Is PR / Communications Manager on the UK Skilled Worker visa shortage list?
No — but mid-level PR pay clears the Skilled Worker visa threshold, and major UK PR agencies and FTSE 100 in-house teams sponsor international PR hires.
What's the difference between PR, Marketing and Journalism?
PR focuses on managing reputation and stakeholder relationships — media relations, crisis comms, internal comms. Marketing focuses on driving customer acquisition — campaigns, brand, channels. Journalism focuses on reporting news independently. All three careers share overlapping skills, and many UK professionals move between them during their career.

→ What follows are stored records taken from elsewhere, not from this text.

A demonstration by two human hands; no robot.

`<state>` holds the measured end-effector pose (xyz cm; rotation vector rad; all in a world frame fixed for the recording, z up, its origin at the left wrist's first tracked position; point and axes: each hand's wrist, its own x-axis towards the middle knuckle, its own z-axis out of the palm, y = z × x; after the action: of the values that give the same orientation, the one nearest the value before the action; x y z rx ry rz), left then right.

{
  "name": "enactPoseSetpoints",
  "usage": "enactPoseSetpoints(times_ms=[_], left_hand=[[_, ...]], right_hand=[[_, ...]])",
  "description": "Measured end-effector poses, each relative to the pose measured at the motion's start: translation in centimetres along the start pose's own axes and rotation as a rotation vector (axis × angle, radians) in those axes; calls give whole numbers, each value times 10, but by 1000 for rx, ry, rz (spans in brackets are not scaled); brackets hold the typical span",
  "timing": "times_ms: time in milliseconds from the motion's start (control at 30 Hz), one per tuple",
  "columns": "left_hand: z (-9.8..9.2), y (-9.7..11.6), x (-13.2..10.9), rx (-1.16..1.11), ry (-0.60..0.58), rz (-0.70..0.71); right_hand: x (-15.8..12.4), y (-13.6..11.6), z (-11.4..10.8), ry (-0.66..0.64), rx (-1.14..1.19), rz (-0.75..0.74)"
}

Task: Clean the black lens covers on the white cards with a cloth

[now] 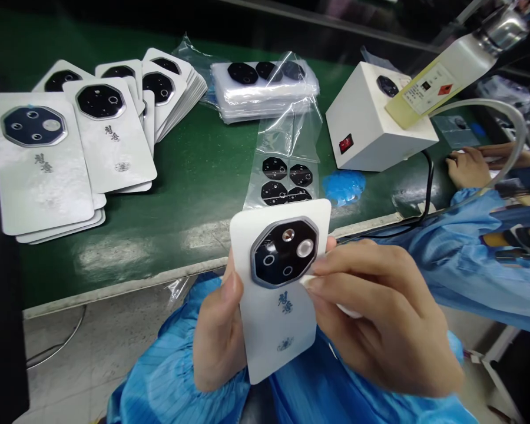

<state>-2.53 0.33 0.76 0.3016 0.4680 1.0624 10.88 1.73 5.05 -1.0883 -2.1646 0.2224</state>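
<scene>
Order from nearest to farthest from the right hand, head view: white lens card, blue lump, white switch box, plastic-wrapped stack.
From the right hand:
1. White lens card: held up directly in front.
2. Blue lump: on the green bench, ahead.
3. White switch box: just behind it.
4. Plastic-wrapped stack: farther back, ahead-left.

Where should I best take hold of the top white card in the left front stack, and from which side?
Probably pinch the top white card at its left long edge, below the octagonal lens, coming from the left: no cards beneath show past that edge.
</scene>
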Motion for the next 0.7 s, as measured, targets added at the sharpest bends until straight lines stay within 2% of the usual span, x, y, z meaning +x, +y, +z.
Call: enactPoseSetpoints(times_ms=[233, 367, 533, 700], left_hand=[[1, -2, 4, -65, 15, 172], [1, -2, 4, -16, 40, 173], [-2, -5, 2, 35, -1, 183], [-5, -11, 3, 137, 10, 273]], right_hand=[[1, 0, 15, 41, -39, 9], [2, 1, 17, 40, -33, 15], [1, 1, 20, 29, -32, 41], [0, 3, 22, 18, -52, 19]])
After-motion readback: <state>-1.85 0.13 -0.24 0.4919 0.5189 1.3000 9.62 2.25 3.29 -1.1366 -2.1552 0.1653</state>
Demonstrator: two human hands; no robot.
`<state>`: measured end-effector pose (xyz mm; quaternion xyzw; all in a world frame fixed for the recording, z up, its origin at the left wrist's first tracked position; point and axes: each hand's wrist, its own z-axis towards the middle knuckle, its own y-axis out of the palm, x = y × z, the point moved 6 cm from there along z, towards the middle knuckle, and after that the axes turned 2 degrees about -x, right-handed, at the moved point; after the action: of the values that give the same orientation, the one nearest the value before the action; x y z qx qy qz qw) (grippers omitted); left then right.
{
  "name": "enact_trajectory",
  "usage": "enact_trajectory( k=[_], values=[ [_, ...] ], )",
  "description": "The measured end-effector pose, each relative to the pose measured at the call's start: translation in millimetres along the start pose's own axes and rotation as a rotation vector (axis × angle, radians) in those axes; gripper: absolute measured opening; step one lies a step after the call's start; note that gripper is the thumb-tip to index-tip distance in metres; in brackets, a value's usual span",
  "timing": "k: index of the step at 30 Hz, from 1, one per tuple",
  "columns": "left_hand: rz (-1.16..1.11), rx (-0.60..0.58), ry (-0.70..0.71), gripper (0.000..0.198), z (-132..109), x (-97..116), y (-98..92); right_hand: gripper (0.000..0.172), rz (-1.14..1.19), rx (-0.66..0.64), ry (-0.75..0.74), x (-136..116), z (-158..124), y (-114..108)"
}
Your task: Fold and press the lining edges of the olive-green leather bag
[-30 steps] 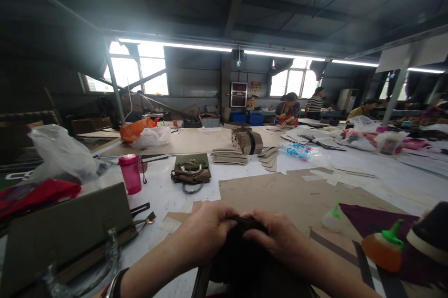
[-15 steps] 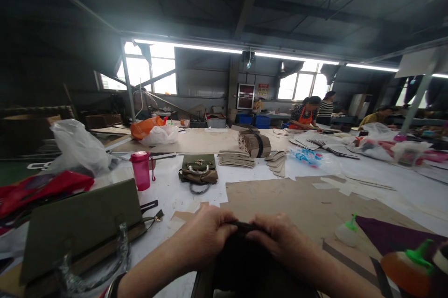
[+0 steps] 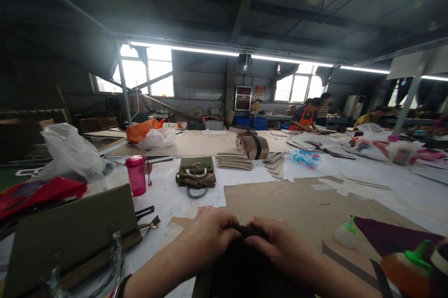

Which UK universities are best for PR / Communications?
Westminster, Bournemouth, Cardiff (Cardiff JOMEC), Leeds Beckett, City University London, Sheffield, Cardiff Met — all lead UK PR / Communications rankings with strong industry connections.
Can I move into PR from a different career?
Yes — PR welcomes career changers. Common entry routes include journalism (well-trodden 3-5 year switch), marketing (lateral move), business operations and politics. CIPR Foundation qualification is the typical bridge for non-PR graduates entering the field.
What's the work-life balance like for UK PR Managers?
Variable. Agency-side PR has notoriously long hours, especially during crisis communications work or major campaign launches. Client-side / in-house PR offers better work-life balance with more predictable hours. Many UK PR professionals move client-side after Year 5-7 for better lifestyle balance.